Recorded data
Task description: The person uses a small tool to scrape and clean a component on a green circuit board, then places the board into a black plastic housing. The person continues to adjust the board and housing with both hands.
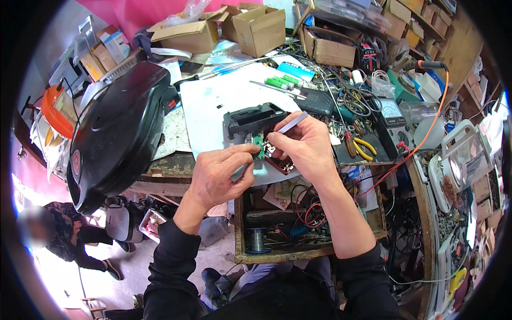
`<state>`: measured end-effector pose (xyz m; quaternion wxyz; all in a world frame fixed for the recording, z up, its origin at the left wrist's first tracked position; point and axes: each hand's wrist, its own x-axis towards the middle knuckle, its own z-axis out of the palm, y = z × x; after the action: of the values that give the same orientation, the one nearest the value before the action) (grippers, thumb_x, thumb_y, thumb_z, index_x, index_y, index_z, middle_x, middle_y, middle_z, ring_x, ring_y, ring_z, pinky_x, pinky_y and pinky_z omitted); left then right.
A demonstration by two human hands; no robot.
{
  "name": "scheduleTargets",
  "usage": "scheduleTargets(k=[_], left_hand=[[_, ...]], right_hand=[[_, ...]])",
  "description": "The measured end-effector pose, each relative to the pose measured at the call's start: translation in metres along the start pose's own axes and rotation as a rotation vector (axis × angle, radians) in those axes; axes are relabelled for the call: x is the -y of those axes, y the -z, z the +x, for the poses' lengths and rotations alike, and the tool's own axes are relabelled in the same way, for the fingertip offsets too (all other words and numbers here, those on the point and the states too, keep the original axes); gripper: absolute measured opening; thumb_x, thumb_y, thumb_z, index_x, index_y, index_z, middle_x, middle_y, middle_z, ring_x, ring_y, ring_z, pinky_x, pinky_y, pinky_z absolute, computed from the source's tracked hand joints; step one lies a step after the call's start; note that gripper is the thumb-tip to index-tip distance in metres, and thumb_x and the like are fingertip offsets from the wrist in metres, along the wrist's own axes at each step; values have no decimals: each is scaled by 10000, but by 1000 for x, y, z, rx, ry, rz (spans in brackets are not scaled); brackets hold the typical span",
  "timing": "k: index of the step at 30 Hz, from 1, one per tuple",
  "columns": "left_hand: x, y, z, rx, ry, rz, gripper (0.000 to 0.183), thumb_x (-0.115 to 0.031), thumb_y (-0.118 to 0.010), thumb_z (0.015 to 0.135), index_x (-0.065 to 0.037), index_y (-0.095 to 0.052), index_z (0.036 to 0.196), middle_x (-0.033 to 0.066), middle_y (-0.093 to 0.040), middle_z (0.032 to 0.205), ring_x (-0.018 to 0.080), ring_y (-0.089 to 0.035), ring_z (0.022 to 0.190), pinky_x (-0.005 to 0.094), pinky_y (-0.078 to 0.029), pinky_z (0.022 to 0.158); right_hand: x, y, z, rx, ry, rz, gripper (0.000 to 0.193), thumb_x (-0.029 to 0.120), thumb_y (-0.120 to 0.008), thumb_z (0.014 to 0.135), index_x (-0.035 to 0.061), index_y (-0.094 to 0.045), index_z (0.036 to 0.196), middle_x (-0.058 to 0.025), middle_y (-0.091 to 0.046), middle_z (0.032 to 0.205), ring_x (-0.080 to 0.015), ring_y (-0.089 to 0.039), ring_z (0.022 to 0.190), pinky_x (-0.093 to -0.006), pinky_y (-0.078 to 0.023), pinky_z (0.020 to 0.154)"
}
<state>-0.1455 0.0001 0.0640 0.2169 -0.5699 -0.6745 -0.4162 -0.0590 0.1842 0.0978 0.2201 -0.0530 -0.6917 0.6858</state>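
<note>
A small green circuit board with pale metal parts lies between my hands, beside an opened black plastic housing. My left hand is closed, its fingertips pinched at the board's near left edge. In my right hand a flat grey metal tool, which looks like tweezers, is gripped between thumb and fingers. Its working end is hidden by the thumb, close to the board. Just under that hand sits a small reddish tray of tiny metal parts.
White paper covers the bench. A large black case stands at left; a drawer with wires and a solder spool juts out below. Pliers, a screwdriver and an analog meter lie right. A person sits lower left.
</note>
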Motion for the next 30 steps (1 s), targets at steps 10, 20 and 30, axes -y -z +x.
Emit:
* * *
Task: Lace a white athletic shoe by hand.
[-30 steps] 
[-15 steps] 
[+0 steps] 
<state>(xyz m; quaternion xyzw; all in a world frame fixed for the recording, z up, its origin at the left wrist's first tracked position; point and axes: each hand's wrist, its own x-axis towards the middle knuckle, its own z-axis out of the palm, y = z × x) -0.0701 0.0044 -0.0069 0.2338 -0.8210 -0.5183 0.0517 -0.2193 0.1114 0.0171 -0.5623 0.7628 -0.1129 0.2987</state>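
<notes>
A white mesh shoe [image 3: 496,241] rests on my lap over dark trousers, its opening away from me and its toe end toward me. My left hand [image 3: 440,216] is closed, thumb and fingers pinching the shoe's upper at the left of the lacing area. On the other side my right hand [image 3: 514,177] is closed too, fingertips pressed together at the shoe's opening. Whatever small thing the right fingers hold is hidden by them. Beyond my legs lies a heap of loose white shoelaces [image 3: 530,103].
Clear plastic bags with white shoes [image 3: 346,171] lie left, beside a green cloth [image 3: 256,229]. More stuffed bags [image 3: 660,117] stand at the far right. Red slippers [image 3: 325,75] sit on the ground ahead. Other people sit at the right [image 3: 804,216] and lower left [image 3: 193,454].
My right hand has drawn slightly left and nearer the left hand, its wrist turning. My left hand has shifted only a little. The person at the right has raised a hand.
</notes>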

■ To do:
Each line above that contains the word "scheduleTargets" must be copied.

■ Exercise result:
  "name": "scheduleTargets",
  "usage": "scheduleTargets(k=[_], left_hand=[[_, ...]], right_hand=[[_, ...]])",

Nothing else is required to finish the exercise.